As propostas aprovadas resultam dos debates realizados em três entrevistas (discussões a partir de palestras) e quatro grupos de trabalho temáticos. Incluem a construção de uma rede colaborativa entre universidades brasileiras; edições especiais de publicações temáticas; esforços para combater o estigma da loucura e o preconceito entre os trabalhadores dos serviços de Assistência Social e Saúde; e a participação de representantes dos diferentes setores envolvidos com a Saúde Mental na conferência do IRCC em 2017, na Escócia, bem como a proposição de que a do ano seguinte ocorra no Brasil, com envolvimento de outros países latino-americanos.

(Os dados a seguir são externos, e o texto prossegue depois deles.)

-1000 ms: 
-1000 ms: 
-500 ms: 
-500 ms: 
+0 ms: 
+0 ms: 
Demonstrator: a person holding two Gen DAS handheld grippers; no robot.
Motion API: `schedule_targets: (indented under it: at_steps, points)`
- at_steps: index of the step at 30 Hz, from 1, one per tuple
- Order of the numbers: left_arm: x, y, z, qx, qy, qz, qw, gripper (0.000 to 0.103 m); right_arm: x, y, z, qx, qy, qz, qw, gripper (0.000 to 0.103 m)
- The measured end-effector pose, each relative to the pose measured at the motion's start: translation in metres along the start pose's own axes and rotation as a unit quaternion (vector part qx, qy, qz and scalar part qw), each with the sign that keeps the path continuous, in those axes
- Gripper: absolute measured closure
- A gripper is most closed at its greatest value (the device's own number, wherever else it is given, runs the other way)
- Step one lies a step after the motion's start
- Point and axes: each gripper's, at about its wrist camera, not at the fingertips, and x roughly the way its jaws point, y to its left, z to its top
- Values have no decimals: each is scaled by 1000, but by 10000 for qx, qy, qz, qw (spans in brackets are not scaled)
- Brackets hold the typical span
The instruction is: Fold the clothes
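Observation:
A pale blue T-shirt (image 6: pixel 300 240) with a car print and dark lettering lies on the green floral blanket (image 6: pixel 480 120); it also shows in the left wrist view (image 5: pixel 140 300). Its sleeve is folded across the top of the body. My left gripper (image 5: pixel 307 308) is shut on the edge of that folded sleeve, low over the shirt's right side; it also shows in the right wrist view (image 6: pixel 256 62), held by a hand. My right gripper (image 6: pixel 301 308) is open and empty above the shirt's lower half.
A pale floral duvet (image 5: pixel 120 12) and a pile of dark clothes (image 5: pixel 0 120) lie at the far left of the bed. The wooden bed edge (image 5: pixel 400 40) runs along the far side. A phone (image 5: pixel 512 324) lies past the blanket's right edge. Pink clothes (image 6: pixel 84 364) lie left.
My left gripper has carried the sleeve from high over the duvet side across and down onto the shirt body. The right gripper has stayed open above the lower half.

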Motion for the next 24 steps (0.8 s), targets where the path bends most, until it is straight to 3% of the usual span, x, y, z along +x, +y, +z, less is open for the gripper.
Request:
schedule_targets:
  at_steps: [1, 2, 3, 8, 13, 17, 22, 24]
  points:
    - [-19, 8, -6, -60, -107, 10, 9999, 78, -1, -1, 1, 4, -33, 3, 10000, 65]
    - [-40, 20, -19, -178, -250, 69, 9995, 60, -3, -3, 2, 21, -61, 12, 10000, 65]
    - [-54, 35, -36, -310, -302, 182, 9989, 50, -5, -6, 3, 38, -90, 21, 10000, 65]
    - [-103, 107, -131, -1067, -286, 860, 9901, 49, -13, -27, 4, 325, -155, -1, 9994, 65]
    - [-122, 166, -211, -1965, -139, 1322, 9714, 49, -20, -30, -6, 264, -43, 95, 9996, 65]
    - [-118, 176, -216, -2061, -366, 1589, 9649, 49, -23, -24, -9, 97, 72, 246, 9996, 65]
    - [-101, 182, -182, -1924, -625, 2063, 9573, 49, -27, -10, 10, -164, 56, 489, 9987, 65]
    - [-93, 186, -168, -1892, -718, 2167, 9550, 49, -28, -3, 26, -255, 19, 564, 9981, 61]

Foi reafirmada a necessidade de integração dos usuários na formulação de políticas públicas e na condução de pesquisas. O bordão internacional “Nada sobre mim sem mim” deu origem a uma versão trava-língua: “Nada sobre nós sem nós, já que os nós são nossos”.
Durante a sessão de encaminhamentos, os (as) participantes aprovaram, também, a ideia de um curso de formação para pares, a proposição do 18 de maio como Dia Internacional de Luta Antimanicomial (na linha da data celebrada nacionalmente) e a utilização da plataforma OrientaPsi e outros ambientes virtuais que concentrem a mobilização em torno da Reforma Psiquiátrica.
“Nós vamos sentar, vamos escrever, vamos produzir e vamos divulgar o que discutimos aqui e no Congresso da Abrasme”, ressaltou a representante da Comissão Organizadora do Colóquio Graziela Reis. O 5º Congresso Brasileiro de Saúde Mental começa nesta noite, também na capital paulista, com a participação do CFP.
O evento na capital paulista foi encerrado, no começo desta tarde, por Michael Rowe, pelo conselheiro Rogério Oliveira, do Conselho Federal de Psicologia (CFP), e pelo presidente da Associação Brasileira de Saúde Mental (Abrasme), Walter Ferreira Oliveira.
“Foi muito importante poder receber tanta energia e esse conjunto de conhecimentos e debates. Ficou evidente a necessidade de manutenção de diálogo e intercâmbio e iniciativas que ocorrem no Brasil, Itália e EUA. O CFP quer continuar no papel de facilitador de processos que estejam a serviço da saúde mental e da inclusão”, disse o representante da autarquia federal.